RDE: A Nova Ferramenta que Dá Mais Segurança para as Eleições de 2026
As Eleições de 2026 chegam com uma novidade importante que deve ajudar muito partidos, candidatos e equipes jurídicas: o Requerimento de Declaração de Elegibilidade (RDE).
Criado pela Lei Complementar nº 219/2025 e regulamentado pelo TSE na Resolução nº 23.754/2026, o RDE permite que a Justiça Eleitoral diga antes da campanha se um pré-candidato tem ou não condições de disputar a eleição.
Para explicar como isso funciona, ouvimos o advogado especialista em Direito Eleitoral Edilberto Dias, que chama o RDE de “divisor de águas” para quem quer concorrer em 2026.
O que é o RDE?
O RDE é um pedido simples que o pré-candidato faz ao Tribunal para saber se está tudo certo com sua situação eleitoral.
ANTES, os políticos só descobriam se poderiam realmente ser candidatos em agosto, quando o pedido de registro era analisado. Isso causava insegurança e até desperdício de dinheiro.
Agora, com o RDE, o pré-candidato pode perguntar antes:
“Estou apto a ser candidato? Tenho algum impedimento?”
O Tribunal analisa dois pontos:
✔️ 1. Condições de Elegibilidade
Como por exemplo:
- Ser brasileiro;
- Ter domicílio eleitoral na região;
- Estar filiado a um partido;
- Ter a idade mínima para o cargo.
✔️ 2. Ausência de Inelegibilidades
É a checagem para ver se não há nenhum problema que impeça a candidatura, como situações previstas na Lei da Ficha Limpa.
Quem pode pedir o RDE?
É simples:
- O próprio pré-candidato pode entrar com o pedido, ou
- O partido/federação a que ele é filiado.
E quando deve ser feito?
A lei diz que o RDE pode ser apresentado antes do registro oficial de candidatura, que acontece em agosto.
Mas Edilberto faz um alerta:
“O ideal é entrar com o pedido com antecedência, para que a decisão saia antes das convenções partidárias de julho.”
Assim, o pré-candidato já entra no processo com segurança.
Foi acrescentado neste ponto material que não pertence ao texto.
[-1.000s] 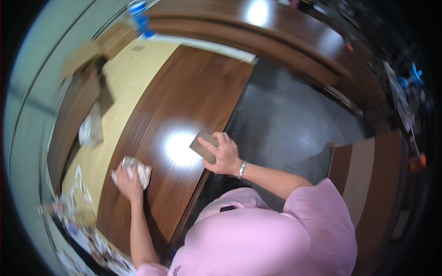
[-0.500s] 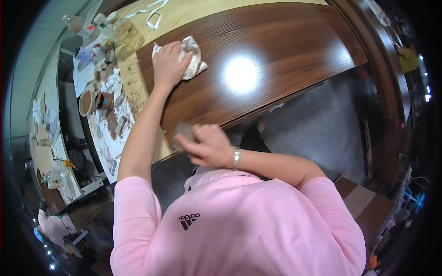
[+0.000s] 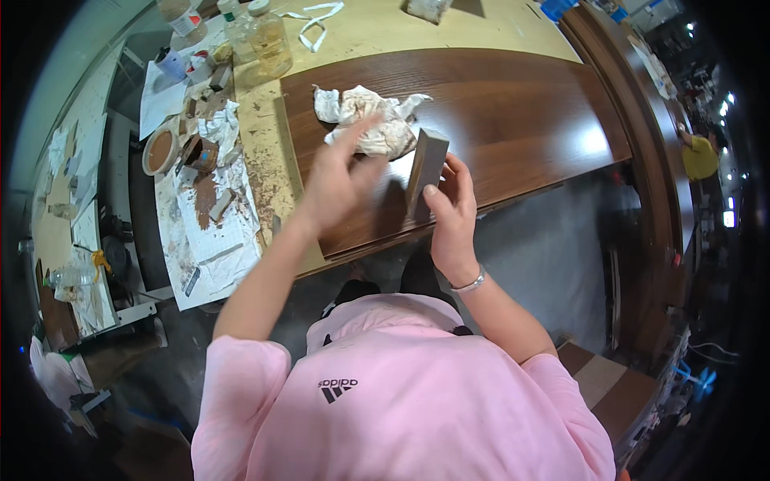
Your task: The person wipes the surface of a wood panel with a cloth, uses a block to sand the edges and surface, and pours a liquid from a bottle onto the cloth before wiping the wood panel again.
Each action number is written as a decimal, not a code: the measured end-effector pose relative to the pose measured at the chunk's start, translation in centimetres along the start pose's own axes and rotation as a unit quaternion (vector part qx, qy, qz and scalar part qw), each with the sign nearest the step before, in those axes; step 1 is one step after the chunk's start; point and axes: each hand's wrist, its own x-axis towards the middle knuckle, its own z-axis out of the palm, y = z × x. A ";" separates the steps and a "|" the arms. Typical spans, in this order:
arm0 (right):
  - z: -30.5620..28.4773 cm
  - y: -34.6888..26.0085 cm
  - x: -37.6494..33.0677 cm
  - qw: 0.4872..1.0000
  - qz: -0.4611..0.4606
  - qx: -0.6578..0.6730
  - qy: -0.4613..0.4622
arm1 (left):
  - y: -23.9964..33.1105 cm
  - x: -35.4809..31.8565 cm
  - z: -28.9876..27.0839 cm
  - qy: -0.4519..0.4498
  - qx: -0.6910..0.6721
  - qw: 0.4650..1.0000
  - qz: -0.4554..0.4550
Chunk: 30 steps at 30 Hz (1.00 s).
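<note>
My right hand grips a rectangular block, dark brown on its broad side with a greyer top edge. It is held upright over the near edge of a glossy brown wood-grain board. To its left, my left hand is above the board, blurred, its fingers stretched apart with nothing visible in them. Just beyond that hand, a crumpled white cloth with brown stains lies on the board. The left fingers partly overlap the cloth's near side; whether they touch it I cannot tell.
Left of the board are stained white papers, a round tub of brown paste, small blocks and bottles. White straps lie on the yellowish tabletop. A person in yellow is at far right.
My left hand has let go of the cloth and pulled back toward me. The cloth stays on the board, spread wider. My right hand has moved right and raised the block upright.
</note>
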 end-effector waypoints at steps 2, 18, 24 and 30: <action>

O que torna o RDE tão importante?
A grande vantagem é o seguinte: se o Tribunal declarar que o pré-candidato é elegível e essa decisão transitar em julgado (ou seja, não cabe mais recurso), ninguém poderá discutir esse mesmo assunto em agosto, quando a campanha começa oficialmente.
Edilberto resume:
“O RDE encerra as incertezas. Acaba com a surpresa desagradável na hora do registro.”
Isso dá tranquilidade ao pré-candidato e reduz brigas judiciais.
RDE e Desincompatibilização: segurança para servidores públicos
Um dos pontos mais sensíveis para quem quer se candidatar é saber quando deve deixar o cargo público.
Alguns cargos exigem afastamento 3 meses antes da eleição; outros, 6 meses. E muitas pessoas ficam na dúvida.
Edilberto explica que o RDE é perfeito para isso:
“Se o pré-candidato não sabe se deve sair em abril ou julho, ele pergunta ao Tribunal pelo RDE. Se o Tribunal confirmar o prazo, a oposição perde força para contestar depois.”
Ou seja, o RDE evita riscos e garante mais segurança.
Conclusão: por que o RDE é um avanço?
O RDE nasce como uma das maiores inovações das Eleições de 2026. Ele traz:
- Segurança jurídica antecipada;
- Redução de impugnações e disputas judiciais;
- Mais tranquilidade para a pré-campanha;
- Clareza sobre desincompatibilização;
- Previsibilidade para partidos e equipes.
Para pré-candidatos, usar o RDE pode ser a diferença entre uma campanha tranquila e um problema jurídico no meio do caminho.